Task to complete => How many lines in the material below include the string "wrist"? Only the number should be given.

Supplied material =>
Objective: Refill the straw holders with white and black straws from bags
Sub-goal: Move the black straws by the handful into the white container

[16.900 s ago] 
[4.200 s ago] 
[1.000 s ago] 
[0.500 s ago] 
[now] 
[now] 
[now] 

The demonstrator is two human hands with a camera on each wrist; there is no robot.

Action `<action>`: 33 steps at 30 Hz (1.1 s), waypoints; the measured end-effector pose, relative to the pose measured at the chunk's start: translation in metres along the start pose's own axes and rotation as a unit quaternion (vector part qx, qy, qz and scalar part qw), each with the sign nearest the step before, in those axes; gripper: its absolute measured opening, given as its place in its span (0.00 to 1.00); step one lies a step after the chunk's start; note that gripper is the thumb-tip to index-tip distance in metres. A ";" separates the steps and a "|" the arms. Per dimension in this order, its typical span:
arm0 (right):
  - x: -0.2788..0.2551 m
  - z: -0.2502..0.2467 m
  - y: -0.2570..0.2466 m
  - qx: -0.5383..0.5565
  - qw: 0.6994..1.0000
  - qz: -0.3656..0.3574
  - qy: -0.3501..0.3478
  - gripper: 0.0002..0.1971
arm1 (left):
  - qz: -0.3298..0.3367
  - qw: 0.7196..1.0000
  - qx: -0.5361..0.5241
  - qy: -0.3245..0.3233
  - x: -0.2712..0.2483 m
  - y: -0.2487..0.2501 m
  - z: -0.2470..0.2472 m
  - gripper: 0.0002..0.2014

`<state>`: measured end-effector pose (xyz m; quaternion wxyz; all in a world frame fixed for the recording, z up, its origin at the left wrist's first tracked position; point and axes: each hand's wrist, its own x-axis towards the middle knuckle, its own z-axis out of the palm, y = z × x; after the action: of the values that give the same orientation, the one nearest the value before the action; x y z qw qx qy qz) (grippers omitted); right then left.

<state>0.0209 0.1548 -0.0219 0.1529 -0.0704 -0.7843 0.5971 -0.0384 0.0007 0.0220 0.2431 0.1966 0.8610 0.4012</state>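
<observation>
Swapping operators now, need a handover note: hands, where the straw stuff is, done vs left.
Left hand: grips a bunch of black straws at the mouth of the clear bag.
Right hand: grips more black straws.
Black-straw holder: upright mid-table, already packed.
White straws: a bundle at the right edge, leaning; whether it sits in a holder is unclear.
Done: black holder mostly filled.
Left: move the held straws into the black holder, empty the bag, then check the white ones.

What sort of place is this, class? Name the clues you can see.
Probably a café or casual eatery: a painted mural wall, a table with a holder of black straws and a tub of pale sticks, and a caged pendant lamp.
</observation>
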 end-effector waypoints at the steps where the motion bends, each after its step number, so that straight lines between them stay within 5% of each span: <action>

Response area => 2